*** AVAILABLE RECORDS ***

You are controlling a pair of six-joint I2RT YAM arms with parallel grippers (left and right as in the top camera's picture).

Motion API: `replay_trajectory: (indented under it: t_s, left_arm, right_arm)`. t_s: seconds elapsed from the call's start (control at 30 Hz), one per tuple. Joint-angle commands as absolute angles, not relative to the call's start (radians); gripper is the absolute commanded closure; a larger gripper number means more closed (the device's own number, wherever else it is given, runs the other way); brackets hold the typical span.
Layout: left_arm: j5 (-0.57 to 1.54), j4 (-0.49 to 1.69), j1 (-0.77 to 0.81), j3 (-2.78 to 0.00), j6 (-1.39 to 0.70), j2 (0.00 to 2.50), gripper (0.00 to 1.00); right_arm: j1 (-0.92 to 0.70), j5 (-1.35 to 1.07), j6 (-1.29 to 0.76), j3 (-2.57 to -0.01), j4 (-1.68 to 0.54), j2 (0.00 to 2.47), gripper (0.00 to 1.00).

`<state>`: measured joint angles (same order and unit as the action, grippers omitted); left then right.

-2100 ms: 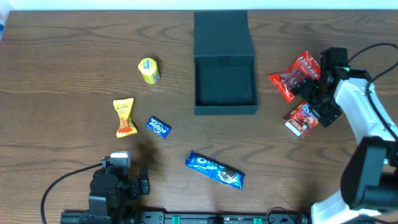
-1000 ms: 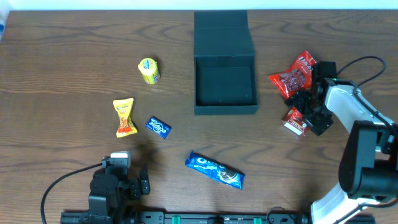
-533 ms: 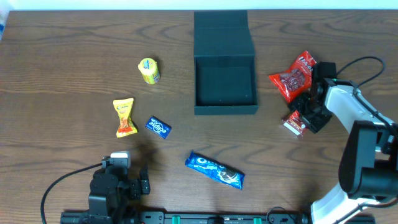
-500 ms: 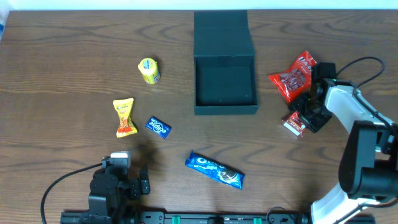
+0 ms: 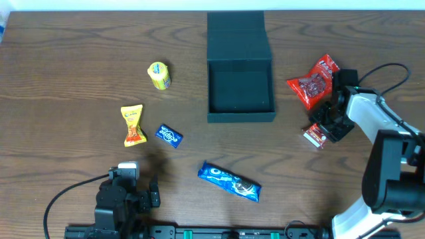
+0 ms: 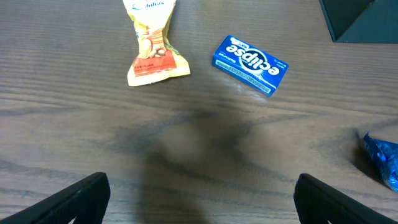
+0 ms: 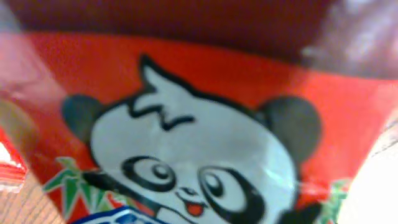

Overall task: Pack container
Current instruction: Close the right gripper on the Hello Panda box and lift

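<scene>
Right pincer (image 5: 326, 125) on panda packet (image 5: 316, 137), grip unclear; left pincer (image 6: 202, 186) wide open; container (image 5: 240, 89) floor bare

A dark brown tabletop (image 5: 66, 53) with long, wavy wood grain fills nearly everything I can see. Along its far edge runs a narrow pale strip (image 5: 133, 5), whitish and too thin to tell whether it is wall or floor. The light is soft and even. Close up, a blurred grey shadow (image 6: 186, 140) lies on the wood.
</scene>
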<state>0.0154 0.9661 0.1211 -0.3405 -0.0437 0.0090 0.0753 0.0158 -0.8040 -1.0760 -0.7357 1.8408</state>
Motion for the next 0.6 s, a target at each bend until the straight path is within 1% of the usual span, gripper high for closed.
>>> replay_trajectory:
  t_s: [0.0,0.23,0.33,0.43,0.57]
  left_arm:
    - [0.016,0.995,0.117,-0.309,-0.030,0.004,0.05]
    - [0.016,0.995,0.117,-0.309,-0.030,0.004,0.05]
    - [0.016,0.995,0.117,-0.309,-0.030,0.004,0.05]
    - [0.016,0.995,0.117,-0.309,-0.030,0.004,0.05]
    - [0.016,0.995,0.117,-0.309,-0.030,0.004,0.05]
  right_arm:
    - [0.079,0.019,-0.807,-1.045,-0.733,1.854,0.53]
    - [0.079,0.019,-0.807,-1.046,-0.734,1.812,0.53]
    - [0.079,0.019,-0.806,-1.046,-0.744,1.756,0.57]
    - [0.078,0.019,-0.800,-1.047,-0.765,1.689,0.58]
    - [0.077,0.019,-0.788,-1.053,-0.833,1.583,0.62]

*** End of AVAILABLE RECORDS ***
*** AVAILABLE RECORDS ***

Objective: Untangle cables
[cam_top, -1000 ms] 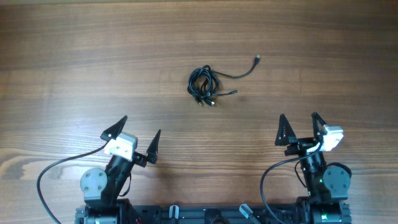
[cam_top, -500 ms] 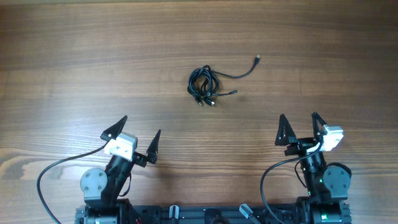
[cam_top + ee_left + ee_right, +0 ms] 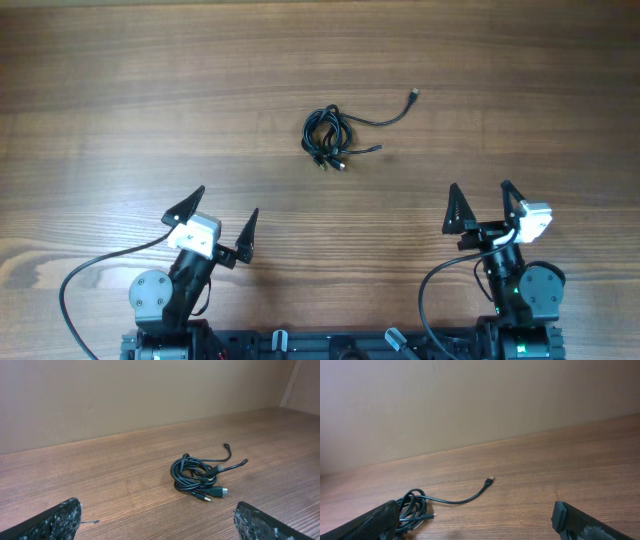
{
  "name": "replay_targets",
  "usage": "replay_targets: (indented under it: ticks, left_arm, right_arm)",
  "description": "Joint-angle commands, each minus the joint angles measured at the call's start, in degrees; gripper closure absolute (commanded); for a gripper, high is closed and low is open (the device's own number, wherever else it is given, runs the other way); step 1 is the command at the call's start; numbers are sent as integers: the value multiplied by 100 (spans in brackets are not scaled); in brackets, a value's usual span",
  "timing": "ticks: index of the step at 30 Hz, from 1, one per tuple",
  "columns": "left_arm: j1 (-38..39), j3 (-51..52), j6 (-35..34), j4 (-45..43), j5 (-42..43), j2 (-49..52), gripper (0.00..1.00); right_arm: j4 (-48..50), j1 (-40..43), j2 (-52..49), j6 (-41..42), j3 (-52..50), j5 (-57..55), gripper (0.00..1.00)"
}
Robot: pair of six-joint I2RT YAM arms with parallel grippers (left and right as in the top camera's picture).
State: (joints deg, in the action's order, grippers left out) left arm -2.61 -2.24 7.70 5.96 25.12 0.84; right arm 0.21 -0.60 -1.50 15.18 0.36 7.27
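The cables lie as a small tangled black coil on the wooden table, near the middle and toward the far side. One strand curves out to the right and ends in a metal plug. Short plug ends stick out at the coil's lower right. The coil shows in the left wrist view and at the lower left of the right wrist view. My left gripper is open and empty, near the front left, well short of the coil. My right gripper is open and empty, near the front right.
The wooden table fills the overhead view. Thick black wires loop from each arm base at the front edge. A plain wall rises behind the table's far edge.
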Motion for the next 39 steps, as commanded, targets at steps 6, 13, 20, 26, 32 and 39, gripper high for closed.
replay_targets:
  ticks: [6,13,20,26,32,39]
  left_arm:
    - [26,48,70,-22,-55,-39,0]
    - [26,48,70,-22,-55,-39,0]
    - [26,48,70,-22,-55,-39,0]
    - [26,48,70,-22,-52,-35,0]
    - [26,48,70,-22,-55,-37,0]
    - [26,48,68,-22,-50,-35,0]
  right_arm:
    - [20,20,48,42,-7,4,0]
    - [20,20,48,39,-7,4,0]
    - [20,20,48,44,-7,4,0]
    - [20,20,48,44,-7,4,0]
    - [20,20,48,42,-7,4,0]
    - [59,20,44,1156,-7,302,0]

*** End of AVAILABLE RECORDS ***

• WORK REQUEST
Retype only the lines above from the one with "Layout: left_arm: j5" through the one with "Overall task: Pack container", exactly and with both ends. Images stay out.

• RESPONSE TO THIS TASK
Layout: left_arm: j5 (-0.57 to 1.54), j4 (-0.49 to 1.69), j1 (-0.77 to 0.81), j3 (-2.78 to 0.00), j6 (-1.39 to 0.70), j2 (0.00 to 2.50), gripper (0.00 to 1.00); right_arm: j1 (-0.92 to 0.70), j5 (-1.35 to 1.07), j6 (-1.29 to 0.76), j3 (-2.57 to -0.01), j4 (-1.68 to 0.54), j2 (0.00 to 2.47), gripper (0.00 to 1.00).

`<state>`: measured joint angles (same order and unit as the action, grippers omitted); left then right.

-2100 ms: 
-1000 ms: 
-533 ms: 
-500 ms: 
+0 ms: 
+0 ms: 
+0 ms: 

Overall task: Pack container

Nothing remains to add to the output.